• [TASK]
Every entry below must be transcribed exactly, with no line missing.
+++
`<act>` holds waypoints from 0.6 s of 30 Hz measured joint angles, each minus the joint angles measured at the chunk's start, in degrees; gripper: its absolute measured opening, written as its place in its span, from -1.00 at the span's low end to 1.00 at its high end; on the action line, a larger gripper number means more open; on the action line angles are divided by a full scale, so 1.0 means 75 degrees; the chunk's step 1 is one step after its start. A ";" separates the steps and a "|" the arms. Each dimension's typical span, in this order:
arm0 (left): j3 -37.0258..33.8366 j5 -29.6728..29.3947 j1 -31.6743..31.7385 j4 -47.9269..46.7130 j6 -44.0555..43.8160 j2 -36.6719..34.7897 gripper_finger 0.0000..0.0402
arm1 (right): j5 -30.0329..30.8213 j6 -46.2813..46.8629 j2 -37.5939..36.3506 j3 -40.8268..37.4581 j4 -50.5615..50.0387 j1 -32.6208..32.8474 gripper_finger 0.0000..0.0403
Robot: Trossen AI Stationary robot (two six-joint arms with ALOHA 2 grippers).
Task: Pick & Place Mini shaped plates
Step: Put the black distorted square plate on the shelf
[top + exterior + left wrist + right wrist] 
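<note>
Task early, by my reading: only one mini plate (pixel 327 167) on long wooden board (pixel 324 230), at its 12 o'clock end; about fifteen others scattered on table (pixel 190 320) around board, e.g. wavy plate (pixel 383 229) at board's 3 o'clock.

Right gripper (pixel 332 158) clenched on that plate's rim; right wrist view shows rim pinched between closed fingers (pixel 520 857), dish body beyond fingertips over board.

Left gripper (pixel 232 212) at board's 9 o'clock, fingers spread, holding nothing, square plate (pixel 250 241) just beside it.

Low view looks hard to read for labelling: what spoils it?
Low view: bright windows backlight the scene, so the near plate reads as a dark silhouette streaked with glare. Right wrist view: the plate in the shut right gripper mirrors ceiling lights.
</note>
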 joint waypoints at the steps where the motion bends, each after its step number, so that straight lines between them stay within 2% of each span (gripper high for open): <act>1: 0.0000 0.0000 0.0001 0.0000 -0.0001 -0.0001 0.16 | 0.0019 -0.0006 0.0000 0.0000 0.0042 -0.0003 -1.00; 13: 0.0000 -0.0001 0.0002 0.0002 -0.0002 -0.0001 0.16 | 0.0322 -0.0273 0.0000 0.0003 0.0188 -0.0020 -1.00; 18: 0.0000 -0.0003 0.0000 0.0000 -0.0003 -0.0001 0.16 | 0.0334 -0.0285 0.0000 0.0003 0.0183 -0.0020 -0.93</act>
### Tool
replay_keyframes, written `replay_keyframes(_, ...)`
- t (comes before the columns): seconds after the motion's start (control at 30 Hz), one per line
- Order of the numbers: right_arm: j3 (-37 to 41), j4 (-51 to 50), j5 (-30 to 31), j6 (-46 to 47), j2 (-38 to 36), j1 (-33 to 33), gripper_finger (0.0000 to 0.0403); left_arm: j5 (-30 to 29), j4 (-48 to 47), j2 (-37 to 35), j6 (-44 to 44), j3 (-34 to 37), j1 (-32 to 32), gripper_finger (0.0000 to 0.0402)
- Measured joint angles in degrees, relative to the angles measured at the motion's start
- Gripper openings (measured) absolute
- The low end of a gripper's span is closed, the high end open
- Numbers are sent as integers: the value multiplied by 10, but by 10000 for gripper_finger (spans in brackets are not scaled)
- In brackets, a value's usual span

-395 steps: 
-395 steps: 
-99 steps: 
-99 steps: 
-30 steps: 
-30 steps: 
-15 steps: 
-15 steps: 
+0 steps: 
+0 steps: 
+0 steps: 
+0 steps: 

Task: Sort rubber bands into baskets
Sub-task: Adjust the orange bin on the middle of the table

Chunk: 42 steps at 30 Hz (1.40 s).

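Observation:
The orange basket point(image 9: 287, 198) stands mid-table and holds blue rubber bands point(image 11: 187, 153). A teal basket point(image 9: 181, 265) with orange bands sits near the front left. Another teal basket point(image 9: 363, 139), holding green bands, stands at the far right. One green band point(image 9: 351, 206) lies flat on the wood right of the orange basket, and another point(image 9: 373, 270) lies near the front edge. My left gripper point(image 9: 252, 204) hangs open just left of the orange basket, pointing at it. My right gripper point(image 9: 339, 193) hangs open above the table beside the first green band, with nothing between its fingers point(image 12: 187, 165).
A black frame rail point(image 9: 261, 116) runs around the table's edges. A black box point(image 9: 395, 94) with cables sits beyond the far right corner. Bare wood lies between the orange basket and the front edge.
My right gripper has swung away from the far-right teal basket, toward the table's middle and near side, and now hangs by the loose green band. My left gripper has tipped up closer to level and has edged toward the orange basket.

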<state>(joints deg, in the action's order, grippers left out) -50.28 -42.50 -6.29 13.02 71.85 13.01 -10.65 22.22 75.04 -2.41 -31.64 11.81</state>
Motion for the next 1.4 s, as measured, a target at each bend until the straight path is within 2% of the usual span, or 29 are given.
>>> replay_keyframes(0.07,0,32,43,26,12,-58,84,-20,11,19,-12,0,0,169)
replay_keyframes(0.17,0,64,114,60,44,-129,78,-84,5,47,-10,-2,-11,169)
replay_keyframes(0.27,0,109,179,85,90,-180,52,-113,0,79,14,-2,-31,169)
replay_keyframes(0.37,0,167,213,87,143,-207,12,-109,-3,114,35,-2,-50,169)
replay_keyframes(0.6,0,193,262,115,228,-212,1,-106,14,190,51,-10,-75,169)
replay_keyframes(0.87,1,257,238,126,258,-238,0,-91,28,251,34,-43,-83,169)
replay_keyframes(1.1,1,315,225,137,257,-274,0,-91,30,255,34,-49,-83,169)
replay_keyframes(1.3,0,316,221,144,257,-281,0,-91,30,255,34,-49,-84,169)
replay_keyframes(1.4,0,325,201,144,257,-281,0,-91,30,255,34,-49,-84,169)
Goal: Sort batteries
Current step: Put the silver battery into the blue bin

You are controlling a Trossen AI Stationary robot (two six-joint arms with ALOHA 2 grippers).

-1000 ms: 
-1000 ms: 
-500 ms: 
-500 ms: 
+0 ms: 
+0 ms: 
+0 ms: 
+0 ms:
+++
• [ANSWER AREA]
`<act>` holds waypoints from 0.6 s of 30 Hz measured joint angles, each minus the joint angles measured at the chunk's start, in degrees; gripper: its absolute measured opening, written as its place in its span, from -1.00 at the span's low end to 1.00 at its high end; on the action line, a larger gripper number means more open; on the action line angles are divided by a full scale, so 1.0 means 75 degrees; the chunk's step 1 is one step after its start. A ";" separates the steps and a "|" the arms. Each dimension's typical span, in this order:
arm0 (left): j3 -37.0258..33.8366 j5 -29.6728..29.3947 j1 -31.6743..31.7385 j4 -47.9269..46.7130 j6 -44.0555..43.8160 j2 -36.6719..34.7897 gripper_finger 0.0000..0.0402
arm1 (right): j5 -30.0329..30.8213 j6 -46.2813..46.8629 j2 -37.5939..36.3506 j3 -40.8268..37.4581 j4 -50.5615..50.0387 j1 -32.6208..32.8474 gripper_finger 0.0000..0.0403
Robot: Trossen AI Stationary robot (two six-joint arms with ALOHA 2 grippers).
Task: Pick & Place Mini shaped plates
Step: Put the black distorted square plate on the shelf
[top + exterior + left wrist + right wrist] 
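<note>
Task early, by my reading: only one mini plate (pixel 327 167) on long wooden board (pixel 324 230), at its 12 o'clock end; about fifteen others scattered on table (pixel 190 320) around board, e.g. wavy plate (pixel 383 229) at board's 3 o'clock.

Right gripper (pixel 332 158) clenched on that plate's rim; right wrist view shows rim pinched between closed fingers (pixel 520 857), dish body beyond fingertips over board.

Left gripper (pixel 232 212) at board's 9 o'clock, fingers spread, holding nothing, square plate (pixel 250 241) just beside it.

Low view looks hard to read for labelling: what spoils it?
Low view: bright windows backlight the scene, so the near plate reads as a dark silhouette streaked with glare. Right wrist view: the plate in the shut right gripper mirrors ceiling lights.
</note>
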 joint waypoints at the steps where the motion bends, each after its step number, so that straight lines between them stay within 2% of each span (gripper high for open): <act>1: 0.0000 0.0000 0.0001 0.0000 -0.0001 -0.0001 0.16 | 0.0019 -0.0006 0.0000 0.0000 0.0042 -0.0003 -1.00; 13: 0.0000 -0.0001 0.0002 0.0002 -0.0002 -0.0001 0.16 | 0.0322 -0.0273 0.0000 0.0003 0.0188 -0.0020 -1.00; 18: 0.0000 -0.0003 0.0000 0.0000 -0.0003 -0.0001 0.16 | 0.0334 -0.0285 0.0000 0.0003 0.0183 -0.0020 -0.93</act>
### Tool
replay_keyframes, written `replay_keyframes(_, ...)`
- t (comes before the columns): seconds after the motion's start (control at 30 Hz), one per line
- Order of the numbers: right_arm: j3 (-37 to 41), j4 (-51 to 50), j5 (-30 to 31), j6 (-46 to 47), j2 (-38 to 36), j1 (-33 to 33), gripper_finger (0.0000 to 0.0403); left_arm: j5 (-30 to 29), j4 (-48 to 47), j2 (-37 to 35), j6 (-44 to 44), j3 (-34 to 37), j1 (-32 to 32), gripper_finger (0.0000 to 0.0402)
- Measured joint angles in degrees, relative to the angles measured at the motion's start
- Gripper openings (measured) absolute
- The low end of a gripper's span is closed, the high end open
- Numbers are sent as integers: the value multiplied by 10, but by 10000 for gripper_finger (spans in brackets are not scaled)
- In brackets, a value's usual span

-395 steps: 
-395 steps: 
-99 steps: 
-99 steps: 
-30 steps: 
-30 steps: 
-15 steps: 
-15 steps: 
+0 steps: 
+0 steps: 
+0 steps: 
+0 steps: 

Task: Sort rubber bands into baskets
Sub-task: Adjust the orange bin on the middle of the table

Chunk: 42 steps at 30 Hz (1.40 s).

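Observation:
The orange basket point(image 9: 287, 198) stands mid-table and holds blue rubber bands point(image 11: 187, 153). A teal basket point(image 9: 181, 265) with orange bands sits near the front left. Another teal basket point(image 9: 363, 139), holding green bands, stands at the far right. One green band point(image 9: 351, 206) lies flat on the wood right of the orange basket, and another point(image 9: 373, 270) lies near the front edge. My left gripper point(image 9: 252, 204) hangs open just left of the orange basket, pointing at it. My right gripper point(image 9: 339, 193) hangs open above the table beside the first green band, with nothing between its fingers point(image 12: 187, 165).
A black frame rail point(image 9: 261, 116) runs around the table's edges. A black box point(image 9: 395, 94) with cables sits beyond the far right corner. Bare wood lies between the orange basket and the front edge.
My right gripper has swung away from the far-right teal basket, toward the table's middle and near side, and now hangs by the loose green band. My left gripper has tipped up closer to level and has edged toward the orange basket.
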
<state>(joints deg, in the action's order, grippers left out) -50.28 -42.50 -6.29 13.02 71.85 13.01 -10.65 22.22 75.04 -2.41 -31.64 11.81</state>
Motion for the next 1.4 s, as measured, a target at each bend until the straight path is within 2% of the usual span, or 29 are given.
>>> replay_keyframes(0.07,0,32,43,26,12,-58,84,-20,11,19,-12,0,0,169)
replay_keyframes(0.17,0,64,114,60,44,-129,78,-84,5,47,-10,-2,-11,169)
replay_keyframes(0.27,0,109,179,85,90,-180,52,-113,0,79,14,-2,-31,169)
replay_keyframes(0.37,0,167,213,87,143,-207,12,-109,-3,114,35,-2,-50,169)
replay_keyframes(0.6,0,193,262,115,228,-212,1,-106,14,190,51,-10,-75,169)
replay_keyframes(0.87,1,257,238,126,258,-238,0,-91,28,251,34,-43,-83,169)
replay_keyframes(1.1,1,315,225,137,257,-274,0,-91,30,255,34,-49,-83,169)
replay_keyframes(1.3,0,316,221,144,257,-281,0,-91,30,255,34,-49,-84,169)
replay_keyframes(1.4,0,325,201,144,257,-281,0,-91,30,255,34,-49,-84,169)
Goal: Sort batteries
Current step: Put the silver battery into the blue bin

You are controlling a Trossen AI Stationary robot (two six-joint arms with ALOHA 2 grippers).

-1000 ms: 
-1000 ms: 
-500 ms: 
-500 ms: 
+0 ms: 
+0 ms: 
+0 ms: 
+0 ms:

There is nothing more to add to the answer.